## [Supplied data]
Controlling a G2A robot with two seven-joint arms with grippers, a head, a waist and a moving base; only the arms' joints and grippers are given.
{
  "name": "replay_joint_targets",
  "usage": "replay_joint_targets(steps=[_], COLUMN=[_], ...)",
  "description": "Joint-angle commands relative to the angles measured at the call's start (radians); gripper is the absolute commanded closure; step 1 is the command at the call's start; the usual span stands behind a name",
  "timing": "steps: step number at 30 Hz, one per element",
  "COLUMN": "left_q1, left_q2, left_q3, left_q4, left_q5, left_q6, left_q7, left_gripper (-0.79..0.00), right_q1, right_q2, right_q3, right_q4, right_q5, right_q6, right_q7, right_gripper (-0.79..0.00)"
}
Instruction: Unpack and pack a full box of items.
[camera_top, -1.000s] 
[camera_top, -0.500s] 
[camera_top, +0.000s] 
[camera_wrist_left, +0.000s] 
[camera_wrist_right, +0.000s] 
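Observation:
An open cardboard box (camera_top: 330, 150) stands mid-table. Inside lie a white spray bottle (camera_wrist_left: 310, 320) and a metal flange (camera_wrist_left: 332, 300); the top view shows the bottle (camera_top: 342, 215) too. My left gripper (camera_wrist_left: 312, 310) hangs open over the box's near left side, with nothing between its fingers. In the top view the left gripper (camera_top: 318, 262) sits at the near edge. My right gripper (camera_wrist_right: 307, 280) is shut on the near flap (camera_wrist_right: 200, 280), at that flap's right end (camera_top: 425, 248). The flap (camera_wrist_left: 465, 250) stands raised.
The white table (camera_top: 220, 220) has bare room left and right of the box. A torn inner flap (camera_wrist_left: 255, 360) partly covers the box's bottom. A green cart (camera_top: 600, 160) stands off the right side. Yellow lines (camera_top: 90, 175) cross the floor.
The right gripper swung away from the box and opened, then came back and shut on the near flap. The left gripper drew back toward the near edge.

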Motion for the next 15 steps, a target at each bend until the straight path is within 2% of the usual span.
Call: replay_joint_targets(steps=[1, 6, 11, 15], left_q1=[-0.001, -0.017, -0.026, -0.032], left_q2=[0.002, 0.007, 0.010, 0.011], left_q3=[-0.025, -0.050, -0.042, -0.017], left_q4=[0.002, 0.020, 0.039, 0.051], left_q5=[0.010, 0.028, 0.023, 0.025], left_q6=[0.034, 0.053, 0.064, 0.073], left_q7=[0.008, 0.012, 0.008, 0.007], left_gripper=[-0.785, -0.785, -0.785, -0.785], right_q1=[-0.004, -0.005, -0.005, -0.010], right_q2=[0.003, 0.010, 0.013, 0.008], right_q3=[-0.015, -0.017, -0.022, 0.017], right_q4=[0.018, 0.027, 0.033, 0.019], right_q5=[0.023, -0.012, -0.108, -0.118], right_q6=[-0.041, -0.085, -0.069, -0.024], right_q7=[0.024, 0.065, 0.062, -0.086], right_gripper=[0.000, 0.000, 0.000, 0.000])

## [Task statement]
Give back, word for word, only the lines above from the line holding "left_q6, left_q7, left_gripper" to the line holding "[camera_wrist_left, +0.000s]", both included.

## [Answer to the problem]
  "COLUMN": "left_q1, left_q2, left_q3, left_q4, left_q5, left_q6, left_q7, left_gripper (-0.79..0.00), right_q1, right_q2, right_q3, right_q4, right_q5, right_q6, right_q7, right_gripper (-0.79..0.00)"
}
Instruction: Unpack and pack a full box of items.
[camera_top, -1.000s] 
[camera_top, -0.500s] 
[camera_top, +0.000s] 
[camera_wrist_left, +0.000s] 

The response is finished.